Tumor response assessment
Tumor response was measured on contrast-enhanced CT or MR imaging based on the longest dimension of the viable tumor at 1 month and 3 months after the first TACE session according to mRECIST. Two liver radiologists with 18 years and 14 years of experience who were not involved in the treatment independently reviewed images and measured the longest dimension at before and 1 month as well as 3 months after the first TACE session. The diameter measured between two radiologists were averaged in each patient. The objective response rate (ORR) and disease control rate (DCR) of the two groups were calculated.

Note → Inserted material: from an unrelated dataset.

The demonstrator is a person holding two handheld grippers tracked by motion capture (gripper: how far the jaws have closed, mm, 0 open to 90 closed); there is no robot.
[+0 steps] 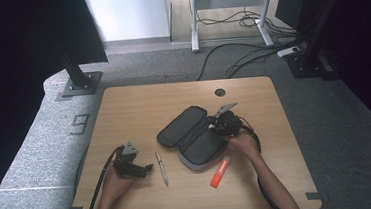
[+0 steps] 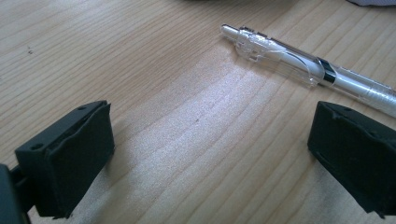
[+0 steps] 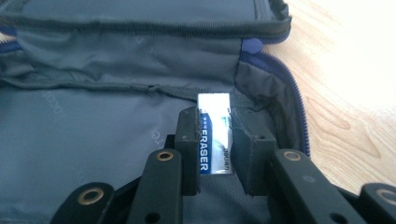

Progression-free survival (PFS) assessment
The PFS was defined as time between date of treatment and death whatever the cause, tumor progression or last clinical follow-up. The PFS was calculated and compared between DEB-TACE group and cTACE group.
Safety assessment
The safety assessment was evaluated based on a procedure related to toxicity grading. Toxicities were classified as clinical and laboratory toxicity, which was assessed within 1 month after the procedure. The grading of toxicity was defined as low (grades 1–2) or high (grades 3–4) according to Common Terminology Criteria for Adverse Events v5.0 (CTCAE v5.0).
Statistical analysis
Continuous data were expressed as the mean ± SD. All statistical analyses were conducted using a statistics package (SPSS version 20, International Business Machines Corporation), and P < 0.05 was considered statistically significant. Continuous data, such as age, primary tumor size, serum total bilirubin, creatinine, and albumin, and MELD score were compared between the two groups using a 2-tailed independent samples t-test. Categorical data, such as the ORR, DCR, etiology of cirrhosis, ECOG ps, Child-Pugh class, BCLC stage, tumor burden, and presence or absence of PVTT, ascites, distant metastasis, and APS, were compared between the two groups using the Chi-square test or Fisher’s exact test (if appropriate). PFS curve was performed using the Kaplan-Meier method and compared between two groups using the log-rank test. The intraclass correlation coefficient (ICC) was performed to evaluate the inter-reader agreement of diameter measurement between two radiologists. Agreement was classified as poor (ICC, 0–0.40), fair to good (ICC, 0.40–0.75), and excellent (ICC, > 0.75).